Life is a Circus, Charlie Brown is about Snoopy joining the circus. Somewhat unintentionally. The circus comes to town, Snoopy investigates the racket, and eyes a fetching poodle. She’s in an act; her trainer grabs Snoopy and drafts him into it. After Snoopy proves funny (versus capable), the trainer decides to keep him. Meanwhile, Charlie Brown (Michael Mandy) goes from confused–at Snoopy’s participation–to worried–after the circus leaves town, with Snoopy.

Once the trainer (voiced by Casey Carlson) discovers Snoopy’s motivation–impressing the poodle–it turns out he’s a more than capable circus performer. But as the act gets more and more successful, the trainer requires more and more from Snoopy. Will there be a breaking point?

Back at home, Charlie Brown sits and stands around talking to Linus (Rocky Reilly) about how Snoopy will or won’t come home. Including a rather tedious monologue–mostly because of Mandy’s performance–about how he got the dog in the first place.

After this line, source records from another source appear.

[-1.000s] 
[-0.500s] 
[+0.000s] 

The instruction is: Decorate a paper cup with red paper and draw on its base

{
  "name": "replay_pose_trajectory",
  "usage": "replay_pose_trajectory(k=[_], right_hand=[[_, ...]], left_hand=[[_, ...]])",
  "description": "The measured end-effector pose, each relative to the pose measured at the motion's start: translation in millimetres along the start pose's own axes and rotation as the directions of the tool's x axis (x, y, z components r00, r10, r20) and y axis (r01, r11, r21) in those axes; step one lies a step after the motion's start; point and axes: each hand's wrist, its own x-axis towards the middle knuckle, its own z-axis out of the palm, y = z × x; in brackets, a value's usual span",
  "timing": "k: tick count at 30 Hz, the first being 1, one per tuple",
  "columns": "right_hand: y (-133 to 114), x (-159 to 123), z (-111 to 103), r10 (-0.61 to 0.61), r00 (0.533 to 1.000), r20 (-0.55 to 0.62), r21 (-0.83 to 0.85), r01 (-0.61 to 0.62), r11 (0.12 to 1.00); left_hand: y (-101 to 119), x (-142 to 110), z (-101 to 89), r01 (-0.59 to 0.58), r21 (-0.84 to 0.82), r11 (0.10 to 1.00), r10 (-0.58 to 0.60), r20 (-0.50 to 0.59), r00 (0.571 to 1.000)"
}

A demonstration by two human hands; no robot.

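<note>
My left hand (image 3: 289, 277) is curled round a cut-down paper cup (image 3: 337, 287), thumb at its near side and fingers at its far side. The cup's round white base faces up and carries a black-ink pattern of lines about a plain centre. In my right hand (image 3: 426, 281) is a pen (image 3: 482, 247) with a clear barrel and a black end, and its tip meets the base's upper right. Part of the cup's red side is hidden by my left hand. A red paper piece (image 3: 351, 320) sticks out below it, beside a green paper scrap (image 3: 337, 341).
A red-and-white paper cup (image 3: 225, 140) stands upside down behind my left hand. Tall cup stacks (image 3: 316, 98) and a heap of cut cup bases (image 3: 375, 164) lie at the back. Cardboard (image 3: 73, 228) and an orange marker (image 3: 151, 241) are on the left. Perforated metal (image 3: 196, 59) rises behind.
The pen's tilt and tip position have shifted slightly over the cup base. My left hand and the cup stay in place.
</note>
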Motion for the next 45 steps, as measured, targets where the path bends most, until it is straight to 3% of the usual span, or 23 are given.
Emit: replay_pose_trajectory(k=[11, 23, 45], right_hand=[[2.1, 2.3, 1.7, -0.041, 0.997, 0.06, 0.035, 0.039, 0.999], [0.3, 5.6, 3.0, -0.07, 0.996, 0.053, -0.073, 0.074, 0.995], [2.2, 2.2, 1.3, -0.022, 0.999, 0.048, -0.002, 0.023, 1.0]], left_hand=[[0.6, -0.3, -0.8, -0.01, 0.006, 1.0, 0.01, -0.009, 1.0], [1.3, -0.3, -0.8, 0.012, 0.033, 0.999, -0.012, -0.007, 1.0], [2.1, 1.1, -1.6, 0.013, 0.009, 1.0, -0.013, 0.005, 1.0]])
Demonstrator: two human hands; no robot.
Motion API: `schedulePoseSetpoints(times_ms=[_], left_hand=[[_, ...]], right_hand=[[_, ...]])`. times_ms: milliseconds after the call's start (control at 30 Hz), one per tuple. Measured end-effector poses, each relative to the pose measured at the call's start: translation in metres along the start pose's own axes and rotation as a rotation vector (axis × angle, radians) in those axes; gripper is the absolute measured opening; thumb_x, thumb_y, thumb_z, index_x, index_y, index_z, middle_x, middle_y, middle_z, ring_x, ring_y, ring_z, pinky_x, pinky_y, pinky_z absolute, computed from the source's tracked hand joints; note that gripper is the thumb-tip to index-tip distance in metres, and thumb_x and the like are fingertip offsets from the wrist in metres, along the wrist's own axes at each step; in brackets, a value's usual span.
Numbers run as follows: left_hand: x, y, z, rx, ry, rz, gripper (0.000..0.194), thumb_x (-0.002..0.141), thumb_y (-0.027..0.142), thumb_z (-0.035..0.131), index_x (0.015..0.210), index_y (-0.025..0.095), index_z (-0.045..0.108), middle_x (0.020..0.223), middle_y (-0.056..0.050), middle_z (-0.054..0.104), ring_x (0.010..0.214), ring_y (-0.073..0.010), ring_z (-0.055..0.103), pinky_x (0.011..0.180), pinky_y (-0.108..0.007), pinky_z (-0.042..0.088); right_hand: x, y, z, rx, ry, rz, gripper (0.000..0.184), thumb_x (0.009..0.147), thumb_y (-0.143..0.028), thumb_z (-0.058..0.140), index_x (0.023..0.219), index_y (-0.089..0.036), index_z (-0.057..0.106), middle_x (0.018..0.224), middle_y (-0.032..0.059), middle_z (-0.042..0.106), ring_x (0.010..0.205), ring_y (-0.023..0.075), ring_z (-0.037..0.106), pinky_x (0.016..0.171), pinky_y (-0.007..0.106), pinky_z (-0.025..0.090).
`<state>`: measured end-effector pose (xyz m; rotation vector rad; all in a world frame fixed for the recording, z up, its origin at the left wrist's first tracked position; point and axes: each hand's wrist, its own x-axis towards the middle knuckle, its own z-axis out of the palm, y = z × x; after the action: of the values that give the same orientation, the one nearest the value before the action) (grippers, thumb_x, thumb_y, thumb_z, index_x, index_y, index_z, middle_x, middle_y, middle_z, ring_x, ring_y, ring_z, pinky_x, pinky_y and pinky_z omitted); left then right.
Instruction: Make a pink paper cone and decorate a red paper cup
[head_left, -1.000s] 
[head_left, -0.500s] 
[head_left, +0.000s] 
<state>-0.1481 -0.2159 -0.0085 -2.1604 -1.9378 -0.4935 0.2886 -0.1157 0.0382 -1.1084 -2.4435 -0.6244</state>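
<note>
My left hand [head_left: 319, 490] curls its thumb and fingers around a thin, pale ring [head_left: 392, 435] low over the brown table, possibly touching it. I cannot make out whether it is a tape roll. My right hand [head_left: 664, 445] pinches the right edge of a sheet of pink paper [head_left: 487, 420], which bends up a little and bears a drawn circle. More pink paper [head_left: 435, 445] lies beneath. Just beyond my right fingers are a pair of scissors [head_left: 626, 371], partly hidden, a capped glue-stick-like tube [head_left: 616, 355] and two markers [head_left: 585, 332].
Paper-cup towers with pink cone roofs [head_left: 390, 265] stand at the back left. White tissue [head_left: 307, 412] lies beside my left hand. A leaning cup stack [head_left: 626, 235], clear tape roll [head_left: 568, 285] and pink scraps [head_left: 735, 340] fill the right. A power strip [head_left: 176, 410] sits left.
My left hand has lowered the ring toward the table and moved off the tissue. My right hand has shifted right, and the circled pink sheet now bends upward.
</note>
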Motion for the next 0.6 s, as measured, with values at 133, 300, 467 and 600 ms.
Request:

The animation’s good, the backgrounds are precious, but Circus is exceptionally flat. Mandy and Reilly’s dialogue interludes are strained. Not just because of the voice acting either. They’re filler, with lengthy pauses in conversation to kill runtime. At one point it seems like Lucy (Kristen Fullerton) is going to have a decent gag, but then she just doesn’t. Writer Charles M. Schulz doesn’t have any gags for Circus. Plus, Fullerton’s performance is just as unimpressive as everyone else’s so the not gag plays even worse.

The circus-y music from Ed Bogas and Judy Munsen doesn’t help. It’s loud and grating.

Circus isn’t really a missed opportunity–Schulz’s script is disinterested from the start–but it’s still rather lacking. The production values (save the voice acting) get it some goodwill, which it burns through. The finale is particularly unimpressive.

1/3Not Recommended

CREDITS

Directed by Phil Roman; written by Charles M. Schulz; edited by Roger Donley and Chuck McCann; music by Ed Bogas and Judy Munsen; produced by Bill Melendez; aired by the Columbia Broadcasting System.

Starring Michael Mandy (Charlie Brown), Rocky Reilly (Linus van Pelt), Casey Carlson (Polly), and Kristen Fullerton (Lucy van Pelt).